Docetaxel (Taxotere) and estramustine versus mitoxantrone and prednisone for hormone-refractory prostate cancer: scientific basis and design of Southwest Oncology Group Study 9916.

作者信息

Hussain M, Petrylak D, Fisher E, Tangen C, Crawford D

机构信息

Department of Internal Medicine, Wayne State University School of Medicine and Barbara Ann Karmanos Cancer Institute, Detroit, MI, USA.

出版信息

Semin Oncol. 1999 Oct;26(5 Suppl 17):55-60.

Abstract

Hormone-refractory prostate cancer is the terminal step in the natural history of prostate cancer. To date, no chemotherapeutic agents have been shown to impact clinical outcome at this stage. Recently, the Food and Drug Administration approved the combination of mitoxantrone and prednisone based solely on its superior palliative effects as compared to steroids alone in 2 randomized trials. Progress in biologically driven drug development has led to the identification of several estramustine-based regimens that, although based on single institution experience, appear to have at least a comparable but very promising level of activity in hormone-refractory prostate cancer patients. One such combination, estramustine plus docetaxel (Taxotere; Rhône-Poulenc Rorer, Collegeville, PA), is particularly attractive because of its convenient schedule and side effect profile. To objectively assess the therapeutic benefit of this combination, the Southwest Oncology Group is initiating a randomized phase III trial comparing estramustine and docetaxel with the standard arm of mitoxantrone and prednisone using time to progression and survival as the primary end points. Secondary end points will include toxicity profiles, assessments of quality of life parameters, and magnitude of decline of prostate-specific antigen levels between the two treatment arms.

摘要

激素难治性前列腺癌是前列腺癌自然病程中的终末阶段。

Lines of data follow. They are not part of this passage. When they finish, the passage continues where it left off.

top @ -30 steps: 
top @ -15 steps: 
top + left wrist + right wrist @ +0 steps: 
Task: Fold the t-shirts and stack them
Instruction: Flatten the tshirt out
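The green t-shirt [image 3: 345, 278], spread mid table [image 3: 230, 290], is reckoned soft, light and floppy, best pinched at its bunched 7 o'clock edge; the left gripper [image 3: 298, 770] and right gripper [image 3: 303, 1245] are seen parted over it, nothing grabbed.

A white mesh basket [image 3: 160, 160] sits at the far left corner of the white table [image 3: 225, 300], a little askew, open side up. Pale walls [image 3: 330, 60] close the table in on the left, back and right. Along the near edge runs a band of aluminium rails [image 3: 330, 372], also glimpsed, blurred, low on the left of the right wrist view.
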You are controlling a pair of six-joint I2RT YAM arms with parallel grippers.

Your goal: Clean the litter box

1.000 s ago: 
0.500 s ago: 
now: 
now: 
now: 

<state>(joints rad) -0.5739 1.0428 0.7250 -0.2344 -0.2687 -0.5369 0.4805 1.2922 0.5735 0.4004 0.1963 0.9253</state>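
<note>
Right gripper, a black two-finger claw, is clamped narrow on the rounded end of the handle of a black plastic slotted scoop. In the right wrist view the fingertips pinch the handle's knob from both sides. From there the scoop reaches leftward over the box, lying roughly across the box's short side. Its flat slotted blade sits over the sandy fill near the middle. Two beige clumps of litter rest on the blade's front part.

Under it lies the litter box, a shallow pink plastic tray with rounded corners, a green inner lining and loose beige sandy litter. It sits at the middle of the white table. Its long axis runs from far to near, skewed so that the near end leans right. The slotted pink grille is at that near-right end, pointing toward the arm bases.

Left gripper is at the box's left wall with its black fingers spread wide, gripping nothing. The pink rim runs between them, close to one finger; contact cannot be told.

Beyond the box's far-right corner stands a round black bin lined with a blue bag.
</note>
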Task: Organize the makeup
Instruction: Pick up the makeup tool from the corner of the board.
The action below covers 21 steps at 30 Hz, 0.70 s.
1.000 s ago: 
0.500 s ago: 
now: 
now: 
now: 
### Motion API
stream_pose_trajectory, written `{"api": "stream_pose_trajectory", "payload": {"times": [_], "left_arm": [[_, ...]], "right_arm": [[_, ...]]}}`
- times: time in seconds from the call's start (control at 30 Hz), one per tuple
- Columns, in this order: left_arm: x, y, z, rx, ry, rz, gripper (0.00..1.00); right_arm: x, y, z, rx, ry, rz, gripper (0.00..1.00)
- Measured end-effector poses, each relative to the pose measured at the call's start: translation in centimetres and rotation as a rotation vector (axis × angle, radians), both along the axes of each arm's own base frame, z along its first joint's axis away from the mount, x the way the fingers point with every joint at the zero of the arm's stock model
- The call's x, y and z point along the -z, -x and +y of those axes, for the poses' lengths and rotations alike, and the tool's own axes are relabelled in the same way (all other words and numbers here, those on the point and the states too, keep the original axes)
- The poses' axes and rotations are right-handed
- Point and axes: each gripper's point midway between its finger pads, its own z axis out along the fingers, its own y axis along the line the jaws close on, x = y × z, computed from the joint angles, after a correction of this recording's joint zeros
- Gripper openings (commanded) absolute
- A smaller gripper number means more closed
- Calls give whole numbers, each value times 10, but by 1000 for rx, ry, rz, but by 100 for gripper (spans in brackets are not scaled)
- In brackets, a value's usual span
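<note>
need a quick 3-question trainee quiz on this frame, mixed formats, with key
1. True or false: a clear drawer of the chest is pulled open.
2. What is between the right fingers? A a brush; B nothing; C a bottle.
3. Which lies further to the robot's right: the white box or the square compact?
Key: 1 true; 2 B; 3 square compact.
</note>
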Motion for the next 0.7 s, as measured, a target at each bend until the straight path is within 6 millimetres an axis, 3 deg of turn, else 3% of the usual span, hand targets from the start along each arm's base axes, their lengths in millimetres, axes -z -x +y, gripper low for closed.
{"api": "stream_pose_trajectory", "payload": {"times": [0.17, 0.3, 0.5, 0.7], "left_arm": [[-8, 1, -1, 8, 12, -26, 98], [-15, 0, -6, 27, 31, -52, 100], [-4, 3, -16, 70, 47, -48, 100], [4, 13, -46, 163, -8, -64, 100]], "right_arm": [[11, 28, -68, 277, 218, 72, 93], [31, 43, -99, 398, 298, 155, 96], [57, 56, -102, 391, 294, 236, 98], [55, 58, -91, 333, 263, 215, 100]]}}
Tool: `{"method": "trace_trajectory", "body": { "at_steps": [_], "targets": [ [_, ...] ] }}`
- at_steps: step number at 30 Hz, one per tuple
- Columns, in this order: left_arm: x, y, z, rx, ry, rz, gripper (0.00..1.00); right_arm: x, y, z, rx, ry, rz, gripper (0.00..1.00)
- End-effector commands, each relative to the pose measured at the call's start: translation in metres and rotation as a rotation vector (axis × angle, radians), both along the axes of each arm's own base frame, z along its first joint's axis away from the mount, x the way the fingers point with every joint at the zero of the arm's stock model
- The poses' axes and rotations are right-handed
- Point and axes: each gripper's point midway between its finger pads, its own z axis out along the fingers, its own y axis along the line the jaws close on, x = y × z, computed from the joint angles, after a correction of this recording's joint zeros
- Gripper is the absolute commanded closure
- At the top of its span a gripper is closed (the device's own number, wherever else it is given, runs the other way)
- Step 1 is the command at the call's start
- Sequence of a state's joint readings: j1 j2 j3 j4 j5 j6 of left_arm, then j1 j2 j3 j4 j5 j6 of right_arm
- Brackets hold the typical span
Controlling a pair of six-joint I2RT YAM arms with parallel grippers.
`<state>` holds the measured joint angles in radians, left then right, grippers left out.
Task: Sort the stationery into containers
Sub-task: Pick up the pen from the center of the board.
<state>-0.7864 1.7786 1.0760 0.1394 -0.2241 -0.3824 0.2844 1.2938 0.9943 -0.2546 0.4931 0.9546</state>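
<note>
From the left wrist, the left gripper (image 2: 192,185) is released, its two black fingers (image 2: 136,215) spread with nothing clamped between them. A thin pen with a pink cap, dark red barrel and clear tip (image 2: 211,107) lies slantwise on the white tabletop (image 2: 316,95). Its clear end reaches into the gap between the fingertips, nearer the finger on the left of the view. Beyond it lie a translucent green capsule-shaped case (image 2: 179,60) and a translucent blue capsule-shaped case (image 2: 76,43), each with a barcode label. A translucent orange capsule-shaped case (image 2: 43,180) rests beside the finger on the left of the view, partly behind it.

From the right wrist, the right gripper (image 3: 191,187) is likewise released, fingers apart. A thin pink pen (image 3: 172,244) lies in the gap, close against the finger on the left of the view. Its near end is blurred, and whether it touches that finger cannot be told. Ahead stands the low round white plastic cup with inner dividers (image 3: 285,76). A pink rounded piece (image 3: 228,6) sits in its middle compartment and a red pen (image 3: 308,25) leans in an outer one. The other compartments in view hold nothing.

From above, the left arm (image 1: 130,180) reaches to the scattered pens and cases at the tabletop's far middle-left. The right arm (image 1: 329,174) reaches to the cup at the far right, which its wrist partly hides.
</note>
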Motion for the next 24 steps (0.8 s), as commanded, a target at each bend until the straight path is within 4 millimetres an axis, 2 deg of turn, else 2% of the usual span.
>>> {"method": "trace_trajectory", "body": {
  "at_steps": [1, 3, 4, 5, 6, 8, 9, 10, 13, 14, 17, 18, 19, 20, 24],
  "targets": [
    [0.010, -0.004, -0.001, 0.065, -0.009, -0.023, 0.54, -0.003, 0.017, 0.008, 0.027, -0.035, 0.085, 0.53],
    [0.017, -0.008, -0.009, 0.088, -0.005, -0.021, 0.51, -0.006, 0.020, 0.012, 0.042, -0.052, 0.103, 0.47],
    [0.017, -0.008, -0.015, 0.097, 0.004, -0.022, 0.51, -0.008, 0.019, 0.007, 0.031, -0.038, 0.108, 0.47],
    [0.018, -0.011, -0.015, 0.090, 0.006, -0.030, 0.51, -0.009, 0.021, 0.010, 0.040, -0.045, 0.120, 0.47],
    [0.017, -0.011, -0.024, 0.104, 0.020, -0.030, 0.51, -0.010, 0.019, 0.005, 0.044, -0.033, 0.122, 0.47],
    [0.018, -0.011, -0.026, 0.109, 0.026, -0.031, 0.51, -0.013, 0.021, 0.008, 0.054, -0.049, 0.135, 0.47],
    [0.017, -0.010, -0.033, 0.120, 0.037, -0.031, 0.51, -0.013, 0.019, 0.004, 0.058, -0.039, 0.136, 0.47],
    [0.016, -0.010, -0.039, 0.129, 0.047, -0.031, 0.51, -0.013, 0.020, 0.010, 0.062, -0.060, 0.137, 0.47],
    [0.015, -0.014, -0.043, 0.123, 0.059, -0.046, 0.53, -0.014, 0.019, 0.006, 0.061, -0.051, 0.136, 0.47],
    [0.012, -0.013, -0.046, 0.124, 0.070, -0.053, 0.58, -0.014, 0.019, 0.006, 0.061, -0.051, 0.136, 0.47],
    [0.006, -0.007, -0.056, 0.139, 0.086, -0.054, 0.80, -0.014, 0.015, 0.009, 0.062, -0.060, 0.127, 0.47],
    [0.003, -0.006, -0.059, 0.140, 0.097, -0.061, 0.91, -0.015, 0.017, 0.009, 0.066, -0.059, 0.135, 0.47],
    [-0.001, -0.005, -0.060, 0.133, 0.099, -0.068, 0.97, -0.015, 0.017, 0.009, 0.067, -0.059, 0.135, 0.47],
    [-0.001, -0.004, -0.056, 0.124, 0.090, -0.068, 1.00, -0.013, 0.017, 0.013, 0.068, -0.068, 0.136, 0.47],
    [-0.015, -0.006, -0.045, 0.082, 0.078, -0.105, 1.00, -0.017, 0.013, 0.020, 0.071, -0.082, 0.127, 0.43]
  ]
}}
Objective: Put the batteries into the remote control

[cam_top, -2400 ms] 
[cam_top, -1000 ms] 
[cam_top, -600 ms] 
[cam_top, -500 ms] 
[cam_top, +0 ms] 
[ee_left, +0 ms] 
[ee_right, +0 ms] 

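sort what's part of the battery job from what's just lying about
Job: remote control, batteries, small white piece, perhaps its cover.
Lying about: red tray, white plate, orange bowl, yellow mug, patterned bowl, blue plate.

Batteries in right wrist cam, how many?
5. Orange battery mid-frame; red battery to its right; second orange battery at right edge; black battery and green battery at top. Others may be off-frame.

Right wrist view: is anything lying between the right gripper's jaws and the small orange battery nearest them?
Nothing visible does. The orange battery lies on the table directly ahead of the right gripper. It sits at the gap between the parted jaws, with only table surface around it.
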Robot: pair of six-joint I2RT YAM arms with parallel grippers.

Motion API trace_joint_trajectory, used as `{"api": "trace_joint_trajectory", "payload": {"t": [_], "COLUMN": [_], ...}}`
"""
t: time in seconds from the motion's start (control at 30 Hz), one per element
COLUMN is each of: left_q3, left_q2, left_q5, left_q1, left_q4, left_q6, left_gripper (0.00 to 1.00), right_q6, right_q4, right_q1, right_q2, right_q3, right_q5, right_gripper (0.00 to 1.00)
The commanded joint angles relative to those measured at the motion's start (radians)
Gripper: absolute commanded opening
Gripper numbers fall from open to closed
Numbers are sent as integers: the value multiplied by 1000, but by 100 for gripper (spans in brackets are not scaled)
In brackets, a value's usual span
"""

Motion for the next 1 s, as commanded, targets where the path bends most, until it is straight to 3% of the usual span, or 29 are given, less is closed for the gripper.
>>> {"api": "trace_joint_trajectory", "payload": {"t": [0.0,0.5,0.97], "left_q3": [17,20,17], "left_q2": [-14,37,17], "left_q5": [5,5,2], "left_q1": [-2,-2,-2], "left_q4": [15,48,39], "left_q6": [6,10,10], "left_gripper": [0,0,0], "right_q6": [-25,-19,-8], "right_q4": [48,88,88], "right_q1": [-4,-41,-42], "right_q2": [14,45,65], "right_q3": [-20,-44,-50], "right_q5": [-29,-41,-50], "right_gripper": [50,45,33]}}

迄今为止,尚无化疗药物被证实能在此阶段影响临床结局。最近,美国食品药品监督管理局仅基于米托蒽醌与泼尼松联合用药在两项随机试验中相较于单独使用类固醇具有更优的姑息治疗效果,批准了该联合用药方案。生物驱动的药物研发取得进展,已确定了几种基于雌莫司汀的治疗方案,尽管这些方案是基于单一机构的经验,但在激素难治性前列腺癌患者中似乎至少具有相当且前景十分可观的活性水平。其中一种联合用药方案,即雌莫司汀加多西他赛(泰索帝;罗纳普朗克·罗雷尔公司,宾夕法尼亚州考利奇维尔),因其给药方案便捷且副作用情况良好而格外具有吸引力。为客观评估该联合用药方案的治疗益处,西南肿瘤协作组正在开展一项随机III期试验,以疾病进展时间和生存期作为主要终点,将雌莫司汀与多西他赛联合用药方案与米托蒽醌和泼尼松的标准治疗方案进行比较。次要终点将包括毒性情况、生活质量参数评估以及两个治疗组之间前列腺特异性抗原水平下降的幅度。